*How to complete this task:* Lines holding the word "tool" must be located in the listing below and copied.

*Raw data:*
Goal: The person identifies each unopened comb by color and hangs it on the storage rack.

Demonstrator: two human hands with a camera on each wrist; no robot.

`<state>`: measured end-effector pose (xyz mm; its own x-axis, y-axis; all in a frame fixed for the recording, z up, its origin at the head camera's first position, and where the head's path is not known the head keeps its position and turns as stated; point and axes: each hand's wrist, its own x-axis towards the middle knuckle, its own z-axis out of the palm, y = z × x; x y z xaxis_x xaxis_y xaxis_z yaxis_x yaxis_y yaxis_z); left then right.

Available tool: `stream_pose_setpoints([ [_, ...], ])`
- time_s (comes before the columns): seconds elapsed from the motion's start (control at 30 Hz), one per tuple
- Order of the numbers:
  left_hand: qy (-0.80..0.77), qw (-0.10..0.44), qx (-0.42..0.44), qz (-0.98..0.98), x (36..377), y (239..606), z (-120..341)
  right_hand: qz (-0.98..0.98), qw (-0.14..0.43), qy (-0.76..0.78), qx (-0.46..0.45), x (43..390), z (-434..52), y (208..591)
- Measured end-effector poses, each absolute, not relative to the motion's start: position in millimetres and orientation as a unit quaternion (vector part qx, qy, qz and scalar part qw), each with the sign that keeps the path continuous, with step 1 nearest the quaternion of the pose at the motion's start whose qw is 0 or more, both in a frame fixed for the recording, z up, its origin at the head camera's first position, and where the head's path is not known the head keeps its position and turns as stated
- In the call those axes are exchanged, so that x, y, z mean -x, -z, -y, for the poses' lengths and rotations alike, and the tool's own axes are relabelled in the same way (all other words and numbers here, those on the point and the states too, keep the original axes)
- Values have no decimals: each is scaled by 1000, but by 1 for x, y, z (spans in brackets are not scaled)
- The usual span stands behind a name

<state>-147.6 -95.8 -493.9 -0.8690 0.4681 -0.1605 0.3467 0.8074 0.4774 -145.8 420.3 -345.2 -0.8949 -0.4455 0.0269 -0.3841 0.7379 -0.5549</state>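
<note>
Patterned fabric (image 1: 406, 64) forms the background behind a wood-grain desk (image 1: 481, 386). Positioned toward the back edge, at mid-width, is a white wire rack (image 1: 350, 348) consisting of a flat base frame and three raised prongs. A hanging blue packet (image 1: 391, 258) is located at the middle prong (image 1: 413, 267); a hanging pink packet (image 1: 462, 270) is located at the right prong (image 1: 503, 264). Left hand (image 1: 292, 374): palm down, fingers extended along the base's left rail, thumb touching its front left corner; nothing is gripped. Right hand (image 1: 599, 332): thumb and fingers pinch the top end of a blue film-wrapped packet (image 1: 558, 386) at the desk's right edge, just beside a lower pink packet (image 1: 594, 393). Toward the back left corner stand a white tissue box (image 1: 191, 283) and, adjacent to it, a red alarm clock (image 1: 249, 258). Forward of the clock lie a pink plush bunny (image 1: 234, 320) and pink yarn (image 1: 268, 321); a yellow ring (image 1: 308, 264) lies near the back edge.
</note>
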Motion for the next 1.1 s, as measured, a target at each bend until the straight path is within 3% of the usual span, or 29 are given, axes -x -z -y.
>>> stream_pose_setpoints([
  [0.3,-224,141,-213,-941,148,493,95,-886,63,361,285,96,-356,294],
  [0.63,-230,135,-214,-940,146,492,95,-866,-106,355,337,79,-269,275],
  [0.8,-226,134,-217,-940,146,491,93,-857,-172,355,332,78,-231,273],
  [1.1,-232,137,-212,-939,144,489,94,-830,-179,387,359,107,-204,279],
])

*Reply to the exercise:*
Available tool: `stream_pose_setpoints([ [_, ...], ])`
- In the call those axes are exchanged, so that x, y, z mean -x, -z, -y, for the poses' lengths and rotations alike, and the tool's own axes are relabelled in the same way (all other words and numbers here, those on the point and the states too, keep the original axes)

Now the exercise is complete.